_Goal of the exercise_
All lines below are to be output exactly as they stand.

_Given information_
◇ ◇ ◇ ◇ ◇

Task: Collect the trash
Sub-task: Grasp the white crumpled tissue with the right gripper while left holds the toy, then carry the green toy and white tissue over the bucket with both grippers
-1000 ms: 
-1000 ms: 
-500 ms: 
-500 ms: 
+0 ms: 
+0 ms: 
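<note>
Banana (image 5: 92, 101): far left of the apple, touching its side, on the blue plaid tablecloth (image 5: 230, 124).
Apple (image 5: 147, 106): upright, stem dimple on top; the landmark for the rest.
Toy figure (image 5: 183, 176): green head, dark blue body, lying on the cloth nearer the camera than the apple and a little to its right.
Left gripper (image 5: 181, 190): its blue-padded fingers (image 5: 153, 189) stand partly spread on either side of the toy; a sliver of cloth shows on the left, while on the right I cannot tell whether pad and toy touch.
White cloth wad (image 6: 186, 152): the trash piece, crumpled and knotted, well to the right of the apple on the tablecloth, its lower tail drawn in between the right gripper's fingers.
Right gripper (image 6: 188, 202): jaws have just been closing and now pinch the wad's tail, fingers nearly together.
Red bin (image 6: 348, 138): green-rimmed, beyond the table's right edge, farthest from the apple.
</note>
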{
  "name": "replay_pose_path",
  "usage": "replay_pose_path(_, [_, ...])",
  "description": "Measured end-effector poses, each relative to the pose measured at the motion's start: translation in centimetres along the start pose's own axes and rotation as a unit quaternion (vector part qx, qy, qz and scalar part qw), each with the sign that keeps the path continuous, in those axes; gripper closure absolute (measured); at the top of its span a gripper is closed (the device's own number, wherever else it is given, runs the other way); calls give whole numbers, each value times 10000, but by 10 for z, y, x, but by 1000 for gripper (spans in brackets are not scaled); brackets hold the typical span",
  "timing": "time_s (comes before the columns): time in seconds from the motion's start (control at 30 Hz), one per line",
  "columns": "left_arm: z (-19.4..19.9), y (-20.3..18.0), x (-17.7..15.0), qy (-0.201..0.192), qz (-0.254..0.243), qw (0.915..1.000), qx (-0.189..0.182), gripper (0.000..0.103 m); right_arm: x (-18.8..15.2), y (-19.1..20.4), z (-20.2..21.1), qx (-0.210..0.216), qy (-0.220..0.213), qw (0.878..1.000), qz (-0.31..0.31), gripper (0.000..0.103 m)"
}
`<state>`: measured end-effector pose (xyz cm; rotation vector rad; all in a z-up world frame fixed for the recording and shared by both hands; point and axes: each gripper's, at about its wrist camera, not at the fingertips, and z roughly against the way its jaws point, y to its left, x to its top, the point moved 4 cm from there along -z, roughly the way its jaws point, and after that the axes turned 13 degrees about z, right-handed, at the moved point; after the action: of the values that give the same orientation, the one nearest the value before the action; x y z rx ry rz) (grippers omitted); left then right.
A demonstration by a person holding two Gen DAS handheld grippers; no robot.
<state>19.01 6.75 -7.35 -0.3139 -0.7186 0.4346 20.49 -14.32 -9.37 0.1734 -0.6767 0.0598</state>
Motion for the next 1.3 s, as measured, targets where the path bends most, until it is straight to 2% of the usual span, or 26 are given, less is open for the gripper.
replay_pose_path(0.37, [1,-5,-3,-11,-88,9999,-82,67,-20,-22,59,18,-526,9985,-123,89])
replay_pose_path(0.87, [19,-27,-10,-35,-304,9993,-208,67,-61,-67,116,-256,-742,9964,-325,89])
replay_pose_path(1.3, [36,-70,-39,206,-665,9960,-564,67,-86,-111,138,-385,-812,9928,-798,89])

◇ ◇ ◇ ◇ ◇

_Result of the task_
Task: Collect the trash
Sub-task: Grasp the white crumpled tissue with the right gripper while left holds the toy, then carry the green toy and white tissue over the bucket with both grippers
-1000 ms: 
-1000 ms: 
-500 ms: 
-500 ms: 
+0 ms: 
+0 ms: 
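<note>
Banana (image 5: 92, 101): far left of the apple, touching its side, on the blue plaid tablecloth (image 5: 230, 124).
Apple (image 5: 147, 106): upright, stem dimple on top; the landmark for the rest.
Toy figure (image 5: 183, 176): green head, dark blue body, lying on the cloth nearer the camera than the apple and a little to its right.
Left gripper (image 5: 181, 190): its blue-padded fingers (image 5: 153, 189) stand partly spread on either side of the toy; a sliver of cloth shows on the left, while on the right I cannot tell whether pad and toy touch.
White cloth wad (image 6: 186, 152): the trash piece, crumpled and knotted, well to the right of the apple on the tablecloth, its lower tail drawn in between the right gripper's fingers.
Right gripper (image 6: 188, 202): jaws have just been closing and now pinch the wad's tail, fingers nearly together.
Red bin (image 6: 348, 138): green-rimmed, beyond the table's right edge, farthest from the apple.
</note>
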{
  "name": "replay_pose_path",
  "usage": "replay_pose_path(_, [_, ...])",
  "description": "Measured end-effector poses, each relative to the pose measured at the motion's start: translation in centimetres along the start pose's own axes and rotation as a unit quaternion (vector part qx, qy, qz and scalar part qw), each with the sign that keeps the path continuous, in those axes; gripper closure absolute (measured); at the top of its span a gripper is closed (the device's own number, wherever else it is given, runs the other way); calls give whole numbers, each value times 10000, but by 10 for z, y, x, but by 1000 for gripper (spans in brackets are not scaled); brackets hold the typical span",
  "timing": "time_s (comes before the columns): time in seconds from the motion's start (control at 30 Hz), one per line",
  "columns": "left_arm: z (-19.4..19.9), y (-20.3..18.0), x (-17.7..15.0), qy (-0.201..0.192), qz (-0.254..0.243), qw (0.915..1.000), qx (-0.189..0.182), gripper (0.000..0.103 m); right_arm: x (-18.8..15.2), y (-19.1..20.4), z (-20.2..21.1), qx (-0.210..0.216), qy (-0.220..0.213), qw (0.878..1.000), qz (-0.31..0.31), gripper (0.000..0.103 m)"
}
`<state>`: measured end-effector pose (xyz cm; rotation vector rad; all in a z-up world frame fixed for the recording and shared by both hands; point and axes: each gripper's, at about its wrist camera, not at the fingertips, and z roughly against the way its jaws point, y to its left, x to its top, the point moved 4 cm from there along -z, roughly the way its jaws point, and after that the axes turned 13 degrees about z, right-handed, at the moved point; after the action: of the values that give the same orientation, the one nearest the value before the action; x y z rx ry rz) (grippers omitted); left then right.
A demonstration by a person holding two Gen DAS handheld grippers; no robot.
<state>19.01 6.75 -7.35 -0.3139 -0.7186 0.4346 20.49 -14.32 -9.37 0.1734 -0.6767 0.0598</state>
Motion for the next 1.3 s, as measured, targets where the path bends most, until it is straight to 2% of the usual span, or 26 are given, less is open for the gripper.
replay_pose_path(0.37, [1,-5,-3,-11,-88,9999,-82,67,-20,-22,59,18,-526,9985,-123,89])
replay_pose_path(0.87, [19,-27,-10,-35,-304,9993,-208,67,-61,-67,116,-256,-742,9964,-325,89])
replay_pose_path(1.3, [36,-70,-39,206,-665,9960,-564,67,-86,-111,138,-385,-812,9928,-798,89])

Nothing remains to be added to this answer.